Here is a listing. Write it out again without a single difference.

- Exercise data:
• • • •

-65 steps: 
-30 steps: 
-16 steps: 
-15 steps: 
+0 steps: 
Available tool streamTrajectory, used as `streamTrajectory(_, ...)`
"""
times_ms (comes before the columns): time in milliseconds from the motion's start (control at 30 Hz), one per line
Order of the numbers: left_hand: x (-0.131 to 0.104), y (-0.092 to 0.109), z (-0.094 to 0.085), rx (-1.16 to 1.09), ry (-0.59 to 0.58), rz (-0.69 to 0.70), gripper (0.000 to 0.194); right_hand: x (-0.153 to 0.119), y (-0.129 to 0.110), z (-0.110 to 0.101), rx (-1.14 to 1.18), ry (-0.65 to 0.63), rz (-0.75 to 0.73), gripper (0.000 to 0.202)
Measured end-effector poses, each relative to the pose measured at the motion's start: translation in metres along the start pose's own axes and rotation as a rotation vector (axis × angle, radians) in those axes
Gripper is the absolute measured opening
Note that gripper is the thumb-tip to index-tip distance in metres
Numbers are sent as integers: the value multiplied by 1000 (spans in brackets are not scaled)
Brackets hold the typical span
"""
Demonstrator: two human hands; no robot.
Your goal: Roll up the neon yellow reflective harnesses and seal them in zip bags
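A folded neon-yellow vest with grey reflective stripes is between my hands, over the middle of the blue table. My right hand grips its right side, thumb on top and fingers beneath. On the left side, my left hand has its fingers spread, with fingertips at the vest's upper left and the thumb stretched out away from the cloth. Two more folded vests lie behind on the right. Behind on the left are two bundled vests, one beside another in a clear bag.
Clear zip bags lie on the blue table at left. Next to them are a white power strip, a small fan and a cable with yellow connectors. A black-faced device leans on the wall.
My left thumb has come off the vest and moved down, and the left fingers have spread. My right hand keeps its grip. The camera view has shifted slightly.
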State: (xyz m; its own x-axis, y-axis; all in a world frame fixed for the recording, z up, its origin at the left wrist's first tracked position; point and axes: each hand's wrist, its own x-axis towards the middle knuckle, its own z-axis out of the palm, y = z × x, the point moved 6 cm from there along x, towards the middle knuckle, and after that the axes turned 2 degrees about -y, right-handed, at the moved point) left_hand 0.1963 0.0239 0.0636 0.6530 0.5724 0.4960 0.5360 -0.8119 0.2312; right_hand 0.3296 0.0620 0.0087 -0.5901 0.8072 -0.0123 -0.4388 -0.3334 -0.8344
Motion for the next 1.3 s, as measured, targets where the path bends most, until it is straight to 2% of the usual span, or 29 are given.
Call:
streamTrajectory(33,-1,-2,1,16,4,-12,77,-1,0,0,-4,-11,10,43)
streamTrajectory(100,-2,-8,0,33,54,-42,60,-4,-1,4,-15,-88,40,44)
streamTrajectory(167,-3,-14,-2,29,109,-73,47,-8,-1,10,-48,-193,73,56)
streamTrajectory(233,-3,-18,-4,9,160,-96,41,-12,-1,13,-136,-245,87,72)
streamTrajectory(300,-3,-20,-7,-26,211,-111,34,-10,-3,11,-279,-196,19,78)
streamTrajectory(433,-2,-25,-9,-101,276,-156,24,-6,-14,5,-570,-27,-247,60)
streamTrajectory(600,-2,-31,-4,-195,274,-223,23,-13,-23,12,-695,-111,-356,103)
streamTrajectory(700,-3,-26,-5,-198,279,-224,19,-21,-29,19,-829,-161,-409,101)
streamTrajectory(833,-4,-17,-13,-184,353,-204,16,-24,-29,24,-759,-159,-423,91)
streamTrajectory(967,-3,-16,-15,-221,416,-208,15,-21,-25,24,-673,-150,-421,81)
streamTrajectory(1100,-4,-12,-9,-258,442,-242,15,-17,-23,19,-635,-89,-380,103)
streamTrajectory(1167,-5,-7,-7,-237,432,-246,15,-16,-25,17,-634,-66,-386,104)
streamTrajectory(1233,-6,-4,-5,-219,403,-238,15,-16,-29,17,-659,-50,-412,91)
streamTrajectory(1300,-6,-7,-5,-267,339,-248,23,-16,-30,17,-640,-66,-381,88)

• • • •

- Answer section:
-65 steps: 
-30 steps: 
-16 steps: 
-15 steps: 
+0 steps: 
Available tool streamTrajectory, used as `streamTrajectory(_, ...)`
"""
times_ms (comes before the columns): time in milliseconds from the motion's start (control at 30 Hz), one per line
Order of the numbers: left_hand: x (-0.131 to 0.104), y (-0.092 to 0.109), z (-0.094 to 0.085), rx (-1.16 to 1.09), ry (-0.59 to 0.58), rz (-0.69 to 0.70), gripper (0.000 to 0.194); right_hand: x (-0.153 to 0.119), y (-0.129 to 0.110), z (-0.110 to 0.101), rx (-1.14 to 1.18), ry (-0.65 to 0.63), rz (-0.75 to 0.73), gripper (0.000 to 0.202)
Measured end-effector poses, each relative to the pose measured at the motion's start: translation in metres along the start pose's own axes and rotation as a rotation vector (axis × angle, radians) in those axes
Gripper is the absolute measured opening
Note that gripper is the thumb-tip to index-tip distance in metres
Numbers are sent as integers: the value multiplied by 1000 (spans in brackets are not scaled)
Brackets hold the typical span
"""
Demonstrator: two human hands; no robot.
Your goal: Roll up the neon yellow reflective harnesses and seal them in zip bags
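A folded neon-yellow vest with grey reflective stripes is between my hands, over the middle of the blue table. My right hand grips its right side, thumb on top and fingers beneath. On the left side, my left hand has its fingers spread, with fingertips at the vest's upper left and the thumb stretched out away from the cloth. Two more folded vests lie behind on the right. Behind on the left are two bundled vests, one beside another in a clear bag.
Clear zip bags lie on the blue table at left. Next to them are a white power strip, a small fan and a cable with yellow connectors. A black-faced device leans on the wall.
My left thumb has come off the vest and moved down, and the left fingers have spread. My right hand keeps its grip. The camera view has shifted slightly.
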State: (xyz m; its own x-axis, y-axis; all in a world frame fixed for the recording, z up, its origin at the left wrist's first tracked position; point and axes: each hand's wrist, its own x-axis towards the middle knuckle, its own z-axis out of the palm, y = z × x, the point moved 6 cm from there along x, towards the middle knuckle, and after that the axes turned 2 degrees about -y, right-handed, at the moved point) left_hand 0.1963 0.0239 0.0636 0.6530 0.5724 0.4960 0.5360 -0.8119 0.2312; right_hand 0.3296 0.0620 0.0087 -0.5901 0.8072 -0.0123 -0.4388 -0.3334 -0.8344
Motion for the next 1.3 s, as measured, targets where the path bends most, until it is straight to 2% of the usual span, or 29 are given.
Call:
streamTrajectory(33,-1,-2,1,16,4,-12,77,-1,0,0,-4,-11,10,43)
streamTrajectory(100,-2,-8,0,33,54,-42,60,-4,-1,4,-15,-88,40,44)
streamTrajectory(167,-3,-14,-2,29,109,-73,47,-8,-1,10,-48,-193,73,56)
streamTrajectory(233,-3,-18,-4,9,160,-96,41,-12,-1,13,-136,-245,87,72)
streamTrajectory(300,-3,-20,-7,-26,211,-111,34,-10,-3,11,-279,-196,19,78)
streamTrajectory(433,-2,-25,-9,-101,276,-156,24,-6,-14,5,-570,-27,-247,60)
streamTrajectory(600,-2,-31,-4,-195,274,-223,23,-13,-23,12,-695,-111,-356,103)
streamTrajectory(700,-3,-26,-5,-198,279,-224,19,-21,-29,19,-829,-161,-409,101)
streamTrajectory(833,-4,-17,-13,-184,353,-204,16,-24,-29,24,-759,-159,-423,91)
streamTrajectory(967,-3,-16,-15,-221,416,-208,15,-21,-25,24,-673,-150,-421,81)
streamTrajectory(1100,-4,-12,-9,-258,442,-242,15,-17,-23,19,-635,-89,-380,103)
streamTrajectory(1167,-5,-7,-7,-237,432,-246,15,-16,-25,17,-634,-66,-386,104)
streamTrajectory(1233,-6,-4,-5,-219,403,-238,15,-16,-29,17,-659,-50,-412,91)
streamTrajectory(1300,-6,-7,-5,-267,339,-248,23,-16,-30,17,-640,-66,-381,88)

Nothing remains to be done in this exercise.